Author: Sergio Lerner 2014-05-05 19:45:07
Published on: 2014-05-05T19:45:07+00:00
In an email thread dated 2nd May 2014, Sergio Lerner proposed a new mining protocol that would include 'uncle' blocks in the reward system. Joseph Bonneau raised two concerns regarding this idea. Firstly, he questioned whether the parent block would receive one unit of the reward while the uncle block would receive 0.5 units or if both would receive 0.5 units. Sergio confirmed that the latter was the correct interpretation. Secondly, Bonneau suggested that including uncle blocks could encourage kickback-style attacks where miners ignore uncles to avoid sharing the reward, which would favour large mining pools. However, Sergio refuted this suggestion by stating that including an uncle block can be done at any time before a coinbase matures (100 blocks). Therefore, it is difficult for a miner to prevent other miners from including the uncle and taking the reward given by uncle inclusion. Furthermore, he argued that a big miner trying to bribe all other miners not to include the uncle would be too costly.

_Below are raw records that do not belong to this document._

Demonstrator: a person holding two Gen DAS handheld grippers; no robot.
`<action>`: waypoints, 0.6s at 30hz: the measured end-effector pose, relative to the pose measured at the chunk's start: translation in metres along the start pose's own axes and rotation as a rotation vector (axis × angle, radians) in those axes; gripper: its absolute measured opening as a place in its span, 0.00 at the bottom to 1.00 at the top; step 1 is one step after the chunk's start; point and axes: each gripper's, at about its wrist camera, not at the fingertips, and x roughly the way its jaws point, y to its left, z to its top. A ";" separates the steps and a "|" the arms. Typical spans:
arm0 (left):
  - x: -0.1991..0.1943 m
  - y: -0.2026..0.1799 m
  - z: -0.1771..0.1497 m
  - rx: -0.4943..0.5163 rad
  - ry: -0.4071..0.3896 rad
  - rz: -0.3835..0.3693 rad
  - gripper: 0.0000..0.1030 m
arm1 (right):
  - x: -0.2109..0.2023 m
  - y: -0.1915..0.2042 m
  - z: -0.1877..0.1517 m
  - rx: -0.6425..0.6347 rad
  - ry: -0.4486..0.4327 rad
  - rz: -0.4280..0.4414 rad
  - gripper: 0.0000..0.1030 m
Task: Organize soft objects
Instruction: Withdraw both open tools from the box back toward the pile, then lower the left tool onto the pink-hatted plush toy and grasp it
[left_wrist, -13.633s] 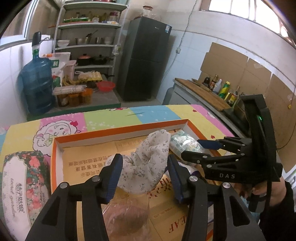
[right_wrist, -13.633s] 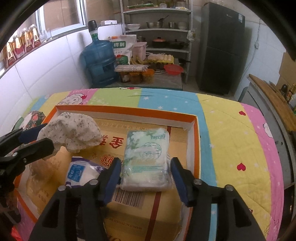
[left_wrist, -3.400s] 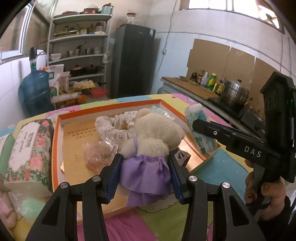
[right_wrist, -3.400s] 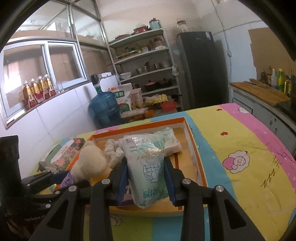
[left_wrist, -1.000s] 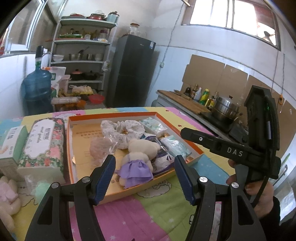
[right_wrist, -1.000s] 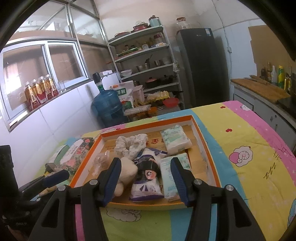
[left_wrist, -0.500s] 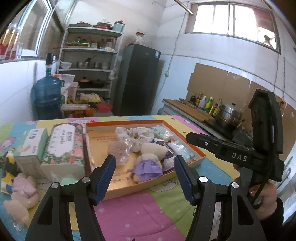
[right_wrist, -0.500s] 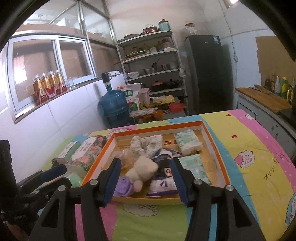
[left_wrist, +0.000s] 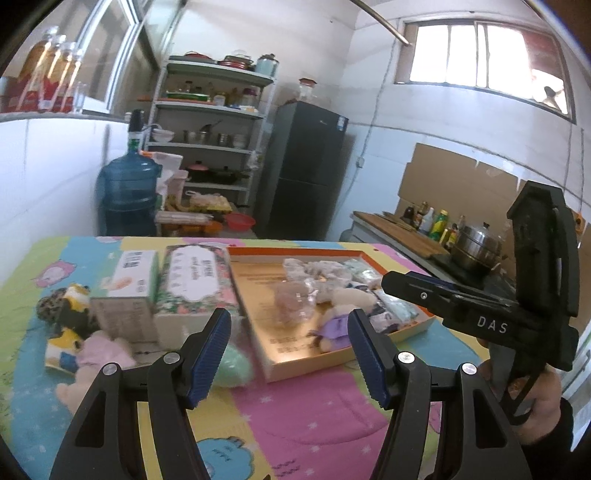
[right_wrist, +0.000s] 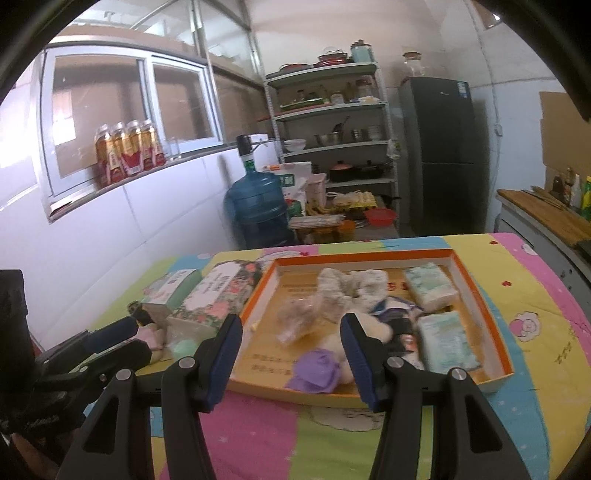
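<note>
**Both grippers empty above a half-filled tray**

At the left edge of the table, on the patchwork cloth (left_wrist: 303, 398), several soft things wait outside the tray: a leopard-print plush (left_wrist: 64, 314), a pink plush (left_wrist: 99, 356) lying in front of it, and a pale green soft lump (left_wrist: 231, 367) just beside the tray's near left corner. Behind them stand a white tissue box (left_wrist: 129, 284) and a floral tissue box (left_wrist: 194, 282), the floral one touching or just short of the tray's left wall; blur hides which.

The left gripper (left_wrist: 288, 354) hangs above the table's near edge with its jaws spread wide and nothing between them. It faces the gap between the loose toys and the tray, which I read as a pause before choosing the next toy.

The orange-rimmed cardboard tray (right_wrist: 484, 306) holds the sorted items. Along its left half lies a crinkled clear bag (right_wrist: 301, 319); behind that a floral cloth bundle (right_wrist: 351, 282); at the near edge a cream teddy in a purple dress (right_wrist: 317, 369); next a dark printed pouch (right_wrist: 400, 330). Against the right wall sit two tissue packs (right_wrist: 430, 286), one at the far corner and one nearer, laid flat, probably to save room.

The right gripper (right_wrist: 291, 350) is likewise wide open and holds nothing, hovering over the tray's near edge.
</note>
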 end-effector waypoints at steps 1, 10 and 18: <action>-0.003 0.004 -0.001 -0.004 -0.003 0.006 0.65 | 0.001 0.004 0.000 -0.004 0.001 0.005 0.54; -0.027 0.035 -0.007 -0.042 -0.039 0.061 0.65 | 0.014 0.046 -0.008 -0.061 0.030 0.059 0.54; -0.046 0.063 -0.016 -0.077 -0.052 0.109 0.65 | 0.025 0.078 -0.014 -0.105 0.057 0.094 0.54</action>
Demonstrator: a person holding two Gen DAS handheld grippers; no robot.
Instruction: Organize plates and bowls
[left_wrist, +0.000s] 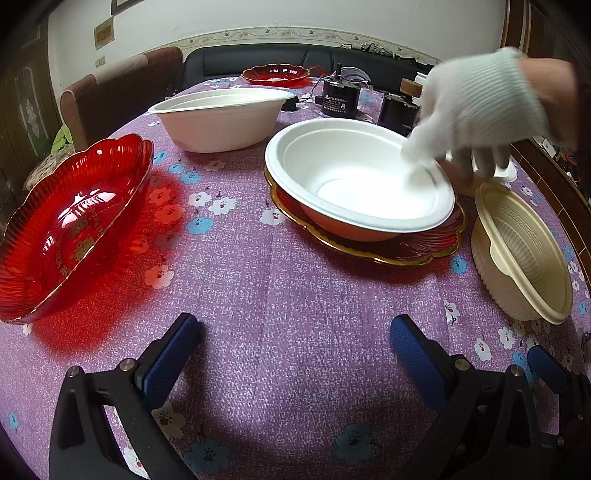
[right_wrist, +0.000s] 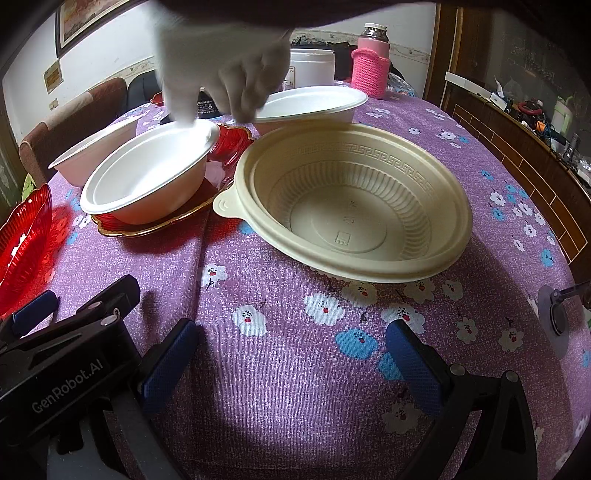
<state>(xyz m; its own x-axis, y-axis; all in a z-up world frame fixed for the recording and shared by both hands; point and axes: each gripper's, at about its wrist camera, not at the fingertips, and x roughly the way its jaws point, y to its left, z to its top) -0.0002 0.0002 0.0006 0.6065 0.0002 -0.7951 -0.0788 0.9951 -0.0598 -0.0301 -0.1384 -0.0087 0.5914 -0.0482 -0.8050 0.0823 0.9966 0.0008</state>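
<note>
A white bowl (left_wrist: 354, 181) sits on a red gold-rimmed plate (left_wrist: 436, 243); it also shows in the right wrist view (right_wrist: 147, 177) on the same plate (right_wrist: 229, 144). A white-gloved hand (left_wrist: 476, 110) touches the bowl's far rim. A beige bowl (right_wrist: 351, 199) stands right of it. A second white bowl (left_wrist: 221, 118) stands behind, a red glass plate (left_wrist: 70, 229) at the left. My left gripper (left_wrist: 295, 350) is open and empty above the cloth. My right gripper (right_wrist: 291, 354) is open and empty in front of the beige bowl.
A third white bowl (right_wrist: 314, 103), a pink knit-covered bottle (right_wrist: 371, 62) and a white container (right_wrist: 312, 66) stand at the back. Another red plate (left_wrist: 277, 74) and dark devices (left_wrist: 338, 98) lie far back. Chairs (left_wrist: 110, 96) stand at the table's left edge.
</note>
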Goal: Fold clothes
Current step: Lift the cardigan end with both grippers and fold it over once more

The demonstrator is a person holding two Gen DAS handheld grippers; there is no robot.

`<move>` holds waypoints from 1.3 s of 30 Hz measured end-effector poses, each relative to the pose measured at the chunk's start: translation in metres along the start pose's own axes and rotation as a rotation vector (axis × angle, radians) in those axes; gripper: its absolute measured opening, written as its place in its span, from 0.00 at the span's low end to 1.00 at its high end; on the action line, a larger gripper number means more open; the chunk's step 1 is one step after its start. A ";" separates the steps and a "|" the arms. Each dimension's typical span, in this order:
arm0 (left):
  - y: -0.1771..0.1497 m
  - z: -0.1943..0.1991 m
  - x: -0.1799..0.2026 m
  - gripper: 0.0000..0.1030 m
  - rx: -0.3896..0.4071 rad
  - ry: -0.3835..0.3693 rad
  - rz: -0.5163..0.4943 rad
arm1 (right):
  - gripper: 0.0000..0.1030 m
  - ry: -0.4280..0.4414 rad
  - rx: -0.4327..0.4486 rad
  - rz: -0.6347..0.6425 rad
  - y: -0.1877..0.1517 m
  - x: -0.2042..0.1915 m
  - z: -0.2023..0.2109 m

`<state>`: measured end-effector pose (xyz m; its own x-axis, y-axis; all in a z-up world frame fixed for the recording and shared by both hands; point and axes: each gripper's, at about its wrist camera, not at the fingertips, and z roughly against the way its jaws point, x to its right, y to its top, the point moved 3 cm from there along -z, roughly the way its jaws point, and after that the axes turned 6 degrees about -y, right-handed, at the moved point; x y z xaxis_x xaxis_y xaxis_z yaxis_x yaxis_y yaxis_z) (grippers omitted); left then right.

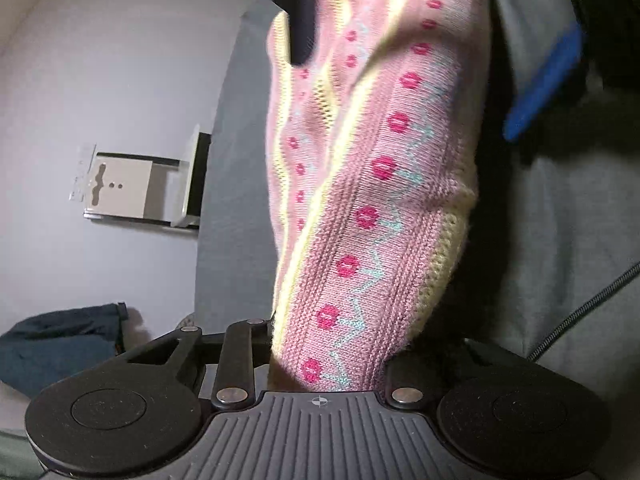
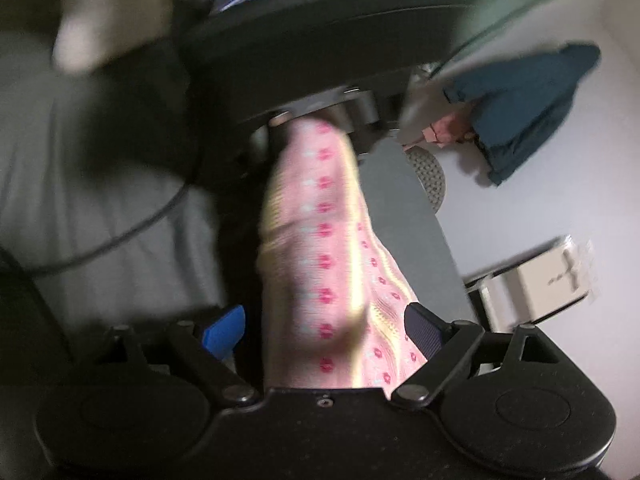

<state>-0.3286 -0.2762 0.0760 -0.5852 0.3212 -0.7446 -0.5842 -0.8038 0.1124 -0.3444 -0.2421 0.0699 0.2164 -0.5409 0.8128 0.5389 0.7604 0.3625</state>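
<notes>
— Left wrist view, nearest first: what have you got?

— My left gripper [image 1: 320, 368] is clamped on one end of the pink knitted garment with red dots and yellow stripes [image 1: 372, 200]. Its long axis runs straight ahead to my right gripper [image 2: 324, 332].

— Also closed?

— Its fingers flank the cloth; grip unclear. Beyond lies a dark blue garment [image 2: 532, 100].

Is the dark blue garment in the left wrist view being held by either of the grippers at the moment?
No, the dark blue garment lies apart on the white surface, while the left gripper grips the pink knitted garment.
</notes>
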 end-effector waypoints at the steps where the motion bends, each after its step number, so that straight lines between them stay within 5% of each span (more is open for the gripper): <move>1: 0.001 0.000 0.001 0.28 0.004 0.002 0.011 | 0.84 -0.023 -0.006 0.011 0.001 -0.003 -0.005; 7: -0.009 0.001 0.001 0.28 0.017 0.016 0.047 | 0.84 -0.143 -0.087 0.120 -0.016 -0.010 -0.031; 13: -0.017 -0.013 0.003 0.28 0.021 0.018 -0.009 | 0.84 -0.168 -0.098 0.259 -0.048 0.001 -0.040; 17: -0.019 -0.022 0.018 0.28 0.021 0.016 -0.068 | 0.49 -0.111 -0.060 0.340 -0.056 -0.001 -0.044; 22: -0.016 -0.019 0.006 0.22 0.038 0.048 -0.064 | 0.36 -0.047 -0.022 0.295 -0.053 0.022 -0.037; 32: -0.056 0.031 -0.060 0.22 0.008 0.175 0.018 | 0.34 0.085 0.039 0.237 0.029 0.116 -0.025; 39: -0.123 0.039 -0.123 0.22 -0.122 0.203 -0.007 | 0.34 0.142 0.084 0.252 0.122 0.170 -0.073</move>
<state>-0.2066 -0.1971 0.1794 -0.4494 0.2297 -0.8633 -0.5082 -0.8605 0.0356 -0.1821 -0.2673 0.2189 0.4496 -0.3714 0.8124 0.3855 0.9011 0.1986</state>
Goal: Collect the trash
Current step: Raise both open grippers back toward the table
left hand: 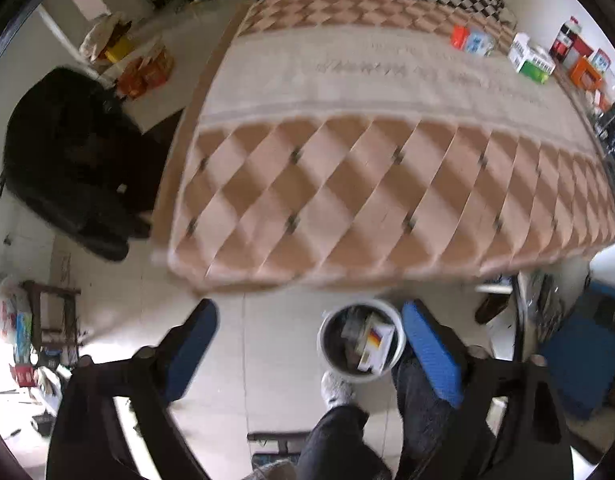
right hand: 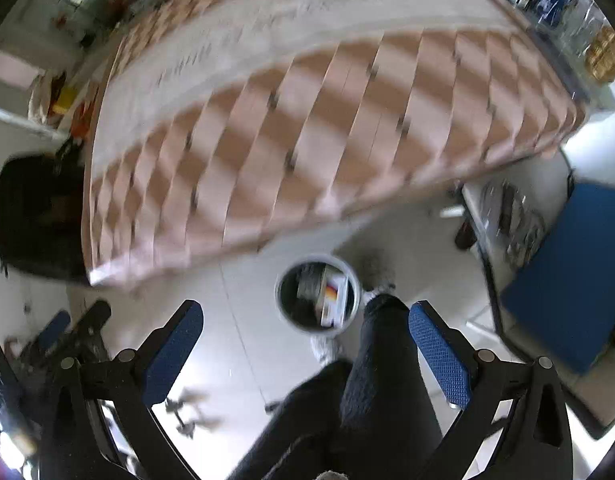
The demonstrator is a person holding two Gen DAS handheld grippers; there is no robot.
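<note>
1. Both grippers hang high over the floor and point steeply down: my left gripper [left hand: 309, 340] has its blue pads spread wide with nothing between them, only floor and the bin far below

2. My right gripper [right hand: 307, 344] is likewise wide apart and holds nothing; its blue fingertips [right hand: 437, 354] frame my dark trouser leg [right hand: 381, 368]

3. I see the trash bin [left hand: 327, 354], a small round pail with a pale rim and dark inside, standing on the light tiled floor [left hand: 267, 340] just in front of the table's near edge

4. Inside the bin lies a white carton [left hand: 377, 346] with a black, red and yellow mark, leaning against greyish crumpled waste that I cannot make out

5. In the left wrist view a light shoe [left hand: 337, 390] touches the bin's near side

6. Ahead stands the table [left hand: 387, 184] under a cloth of brown and pink diamonds with a pale band across the middle

7. Along its far right edge I count several small boxes, among them a green-and-white box [left hand: 531, 62] and an orange box [left hand: 459, 38], well apart from the bin

8. Left of the table a black chair [left hand: 63, 152] holds dark clothing, and right of it sits a blue case [left hand: 583, 344]

9. Both views are blurred
</note>
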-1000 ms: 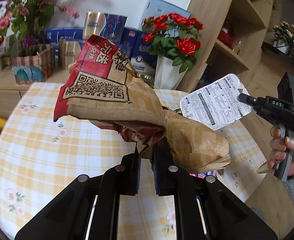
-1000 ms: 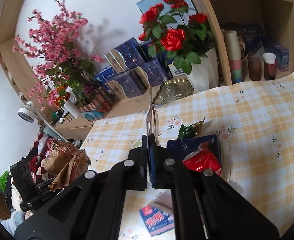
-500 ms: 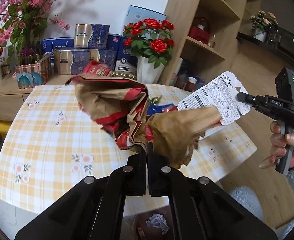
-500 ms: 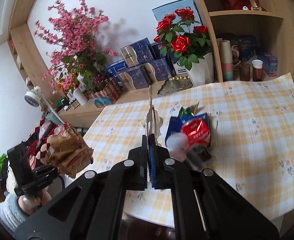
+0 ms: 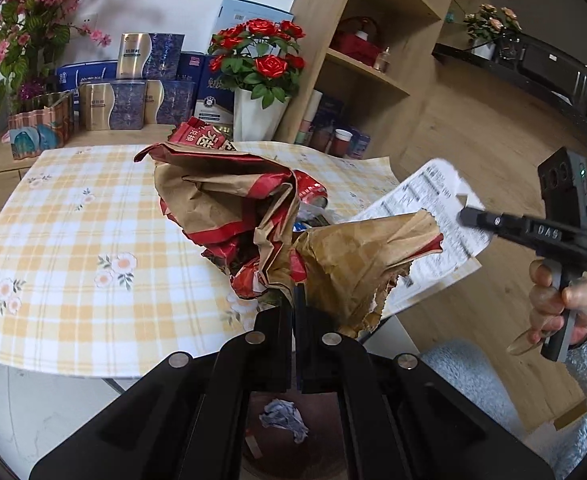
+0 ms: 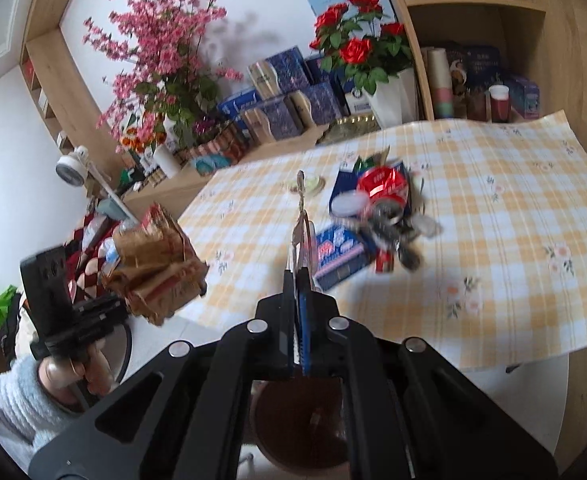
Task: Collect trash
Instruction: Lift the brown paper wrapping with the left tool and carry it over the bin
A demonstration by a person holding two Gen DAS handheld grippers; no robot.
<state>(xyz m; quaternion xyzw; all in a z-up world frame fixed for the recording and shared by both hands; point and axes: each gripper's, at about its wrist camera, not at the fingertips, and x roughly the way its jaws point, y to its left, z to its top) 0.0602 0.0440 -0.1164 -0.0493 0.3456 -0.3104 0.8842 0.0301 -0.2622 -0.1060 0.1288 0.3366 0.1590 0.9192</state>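
Pinching a crumpled paper bag (image 5: 249, 216), the left claw (image 5: 293, 300) holds it above the near edge of the bench (image 5: 73, 240), over a bin (image 5: 281, 424) on the floor. The right claw (image 6: 299, 280) is pressed together on a thin printed sheet (image 5: 425, 216), seen edge-on. More wrappers (image 6: 373, 216) lie on the bench.

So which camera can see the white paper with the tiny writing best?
The left wrist view: the white printed sheet faces that camera, pinched in the right tool, though the crumpled paper bag covers part of it. The right wrist view sees the sheet only edge-on, a thin sliver.
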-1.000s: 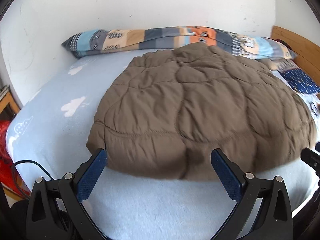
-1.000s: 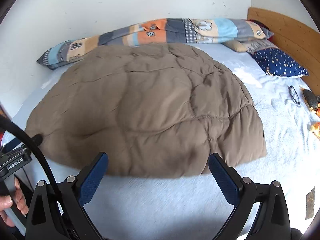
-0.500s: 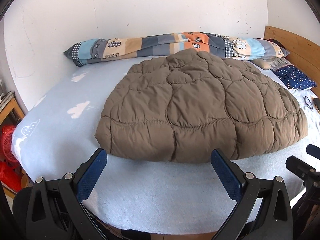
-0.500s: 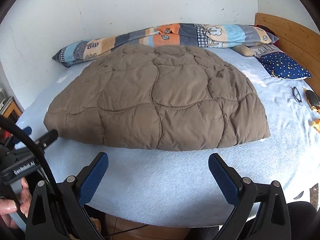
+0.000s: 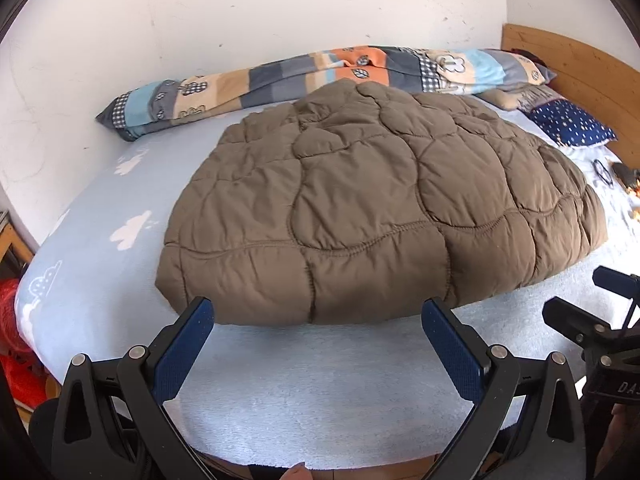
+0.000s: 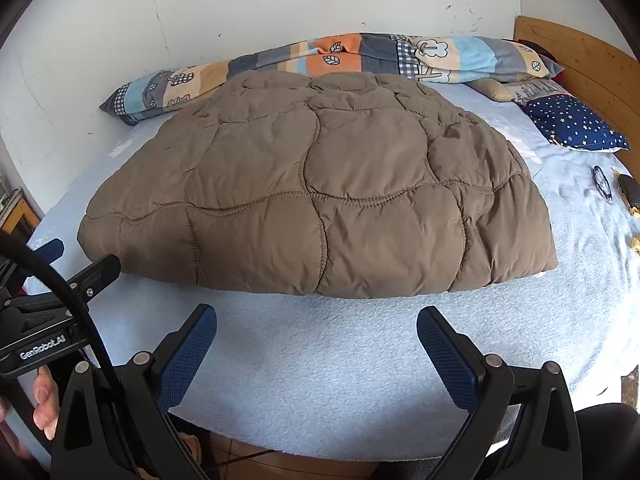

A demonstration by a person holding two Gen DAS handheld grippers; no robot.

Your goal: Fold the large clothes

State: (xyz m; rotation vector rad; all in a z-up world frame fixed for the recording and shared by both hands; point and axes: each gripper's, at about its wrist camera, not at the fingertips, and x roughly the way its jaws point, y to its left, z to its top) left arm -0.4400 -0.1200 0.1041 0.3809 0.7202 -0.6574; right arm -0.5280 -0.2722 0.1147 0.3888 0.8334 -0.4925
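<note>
A brown quilted padded garment (image 5: 360, 208) (image 6: 320, 192) lies folded in a wide mound on the light blue bed sheet (image 5: 304, 384) (image 6: 328, 352). My left gripper (image 5: 318, 318) is open, its blue pads level with the garment's near edge, nothing between them. My right gripper (image 6: 316, 326) is also open and empty, hovering over bare sheet just short of the garment's front fold. In the right wrist view the left gripper (image 6: 70, 264) shows at the left edge, with a hand on its handle. The right gripper (image 5: 600, 308) shows at the far right of the left wrist view.
A patchwork rolled blanket (image 5: 320, 76) (image 6: 340, 60) lies along the white wall behind the garment. A navy star pillow (image 6: 576, 128) and wooden headboard (image 6: 580, 56) are at right, with glasses (image 6: 602, 188) and small items on the sheet. The bed's front edge runs under the grippers.
Both grippers pulled back from the garment's front edge a second ago, then the left one moved in close again. They stay open. The garment lies flat and unmoved.
</note>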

Joseph Bonneau also expressed concern about the method used to break ties between blocks A and B in the DECOR protocol. He suggested that hashing the blocks to decide the "winner" would allow miners to predict their block's likelihood of winning a collision by looking at how high or low its hash is, leading to selfish mining. Instead, he proposed seeing if H(A||B) could be used to determine in advance if a block is likely to win a collision. However, Sergio believed that selfish miners cannot get any advantage in the DECOR protocol since the blocks that lose the latency race will come back as uncles and get their reward share anyway.